The rest of the group, however, had a much more active day. First, they took the bus to the potato farming village of Paru Paru. Greeted with drums and flowers by the incredibly welcoming farmers, the group was given a two-hour lecture and demonstration on potato cultivation, all in Quechua and ably translated by Victoria.
After a brief time shopping in the local market, filled with hyperlocal productions, the group hiked even higher up the hillside to see the potato greenhouses. Here, they sampled many of the types grown in the ancestral homeland of the potato. To even further experience the local culture, the group was now dressed in native clothing. A much higher trek brought them to an Andean priestess, who welcomed them. Later in the afternoon, the priestess performed a rite of thanksgiving, involving coca leaves, miscellaneous offerings to the mountains (including everything from candy to potatoes), and a guinea pig fetus. All were wrapped in a package and then burned in a fire. While the group had to walk away from the fire without looking back, the priestess continued chanting for many minutes. Turning around would taint the offering. After changing out of their local garb, the students retreated to cabins in the village for a cold night’s sleep.

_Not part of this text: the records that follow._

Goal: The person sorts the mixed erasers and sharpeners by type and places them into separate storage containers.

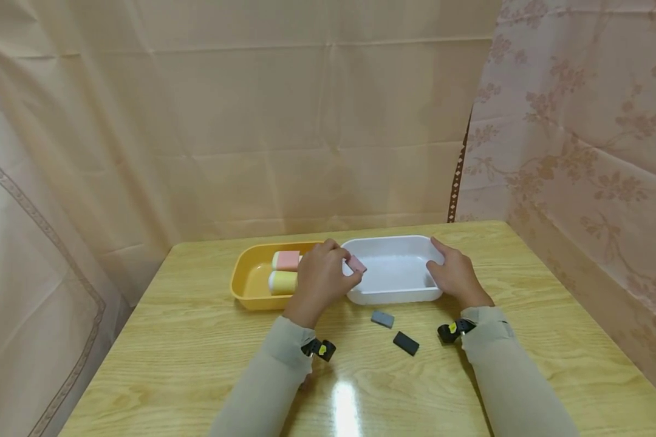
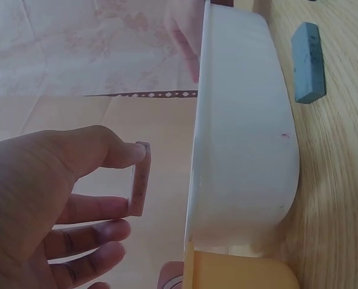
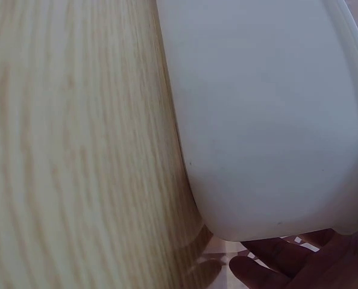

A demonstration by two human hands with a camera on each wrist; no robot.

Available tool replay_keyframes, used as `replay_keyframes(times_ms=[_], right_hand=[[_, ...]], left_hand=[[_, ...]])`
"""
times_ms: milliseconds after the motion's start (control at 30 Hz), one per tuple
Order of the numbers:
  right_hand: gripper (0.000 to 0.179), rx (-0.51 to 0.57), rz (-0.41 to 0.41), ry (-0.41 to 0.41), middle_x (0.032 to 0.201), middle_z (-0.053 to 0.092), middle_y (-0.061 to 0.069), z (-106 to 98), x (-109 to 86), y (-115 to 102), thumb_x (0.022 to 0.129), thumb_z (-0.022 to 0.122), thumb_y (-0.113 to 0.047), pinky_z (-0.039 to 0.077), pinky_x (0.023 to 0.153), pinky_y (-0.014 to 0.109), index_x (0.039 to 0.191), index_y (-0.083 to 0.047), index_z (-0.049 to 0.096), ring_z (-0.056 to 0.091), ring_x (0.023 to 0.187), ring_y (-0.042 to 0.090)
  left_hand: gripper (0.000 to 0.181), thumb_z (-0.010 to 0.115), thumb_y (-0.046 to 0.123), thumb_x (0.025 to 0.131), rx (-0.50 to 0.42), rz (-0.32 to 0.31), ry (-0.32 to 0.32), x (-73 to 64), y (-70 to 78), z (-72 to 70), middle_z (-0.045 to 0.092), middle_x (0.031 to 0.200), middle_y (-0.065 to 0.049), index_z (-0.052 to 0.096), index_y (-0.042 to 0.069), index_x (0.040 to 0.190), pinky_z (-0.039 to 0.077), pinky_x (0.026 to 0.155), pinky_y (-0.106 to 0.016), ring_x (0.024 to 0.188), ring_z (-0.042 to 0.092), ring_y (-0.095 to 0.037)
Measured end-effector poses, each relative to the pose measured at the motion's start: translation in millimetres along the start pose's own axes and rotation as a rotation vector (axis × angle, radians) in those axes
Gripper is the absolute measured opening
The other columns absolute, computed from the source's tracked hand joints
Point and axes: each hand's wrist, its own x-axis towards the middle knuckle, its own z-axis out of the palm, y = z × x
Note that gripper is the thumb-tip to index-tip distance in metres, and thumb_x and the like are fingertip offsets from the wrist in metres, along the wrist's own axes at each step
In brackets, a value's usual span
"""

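My left hand [image 1: 322,276] pinches a small pink rectangular block, like an eraser [image 1: 356,264], between thumb and fingertip above the left end of the white tray [image 1: 393,297]. In the left wrist view the pink block [image 2: 140,180] stands on edge between thumb and forefinger, with the other fingers loosely bent. At the tray's right end, my right hand [image 1: 455,273] grips the wall, thumb on the inner side and fingers outside. The right wrist view shows its fingers [image 3: 281,256] against the tray's outer end.
A yellow tray [image 1: 243,297] adjoins the white one on the left. It holds a pink-wrapped piece [image 1: 287,260] and a yellow-wrapped piece [image 1: 282,283], partly behind my left hand. Nearer me on the wooden table [image 1: 197,352] lie a grey block [image 1: 382,319] and a black block [image 1: 406,343].
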Motion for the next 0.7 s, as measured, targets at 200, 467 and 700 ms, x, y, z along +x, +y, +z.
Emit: replay_keyframes(times_ms=[200, 467, 700], right_hand=[[0.069, -0.006, -0.006, 0.003, 0.169, 0.023, 0.022, 0.5, 0.6, 0.4, 0.105, 0.05, -0.022, 0.03, 0.117, 0.066, 0.166, -0.018, 0.019, 0.026, 0.153, 0.049], [0.069, -0.009, -0.008, 0.003, 0.168, 0.024, 0.023, 0.5, 1.8, 1.8, 0.105, 0.051, -0.022, 0.03, 0.117, 0.066, 0.166, -0.018, 0.02, 0.027, 0.153, 0.05], [0.069, 0.005, -0.006, -0.004, 0.169, 0.023, 0.022, -0.9, 0.5, 0.3, 0.105, 0.05, -0.021, 0.031, 0.117, 0.065, 0.166, -0.019, 0.019, 0.027, 0.153, 0.049]], left_hand=[[0.032, 0.075, 0.048, 0.085, 0.003, -0.012, -0.061, 6.5, 0.3, 0.8, 0.065, 0.102, 0.002, 0.082, 0.018, 0.095, 0.05, 0.072, -0.034, 0.087, 0.054, -0.017], [0.03, 0.075, 0.048, 0.085, 0.058, 0.03, -0.082, 12.2, -0.7, 5.5, 0.063, 0.095, 0.003, 0.08, 0.019, 0.088, 0.048, 0.067, -0.033, 0.081, 0.053, -0.017], [0.028, 0.076, 0.047, 0.085, 0.063, 0.033, -0.12, 15.1, 1.1, 5.1, 0.061, 0.095, 0.004, 0.08, 0.019, 0.088, 0.047, 0.071, -0.034, 0.083, 0.051, -0.018]])
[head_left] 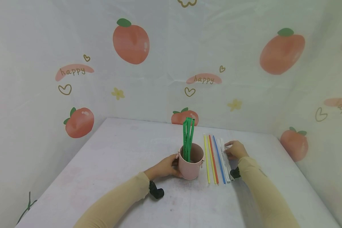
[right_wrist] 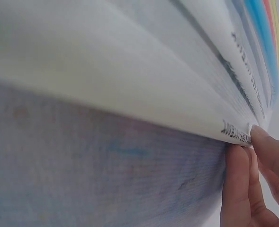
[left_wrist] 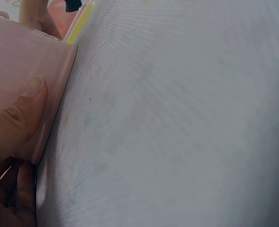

That’s not all, though! Special guest blogger Reilly would like to add the following sonnet about her Andean experience:
Half an hour we walked the height of the hill.
At the top is where we gathered round stone.
The Andean Priestess knelt in the still
Of the mountains where the wind does not moan.
Three times, she poured the wine back to the earth.
We greeted the sacred mountains with awe.
To the flick of wine, we named our hills of dearth.
Stone Mountain, Pace Mountain, in spirit law.
Like the Priestess, we spilt the wine when done.
Then we chose three coca leaves from a cloth.
We told the leaves our woes, they did not shun.
She blessed the leaves and put them back in swath.
She said lighting struck her twice, then she read.
I could not help but believe her instead.
PS: Mr Player ain’t got nothin’ on me!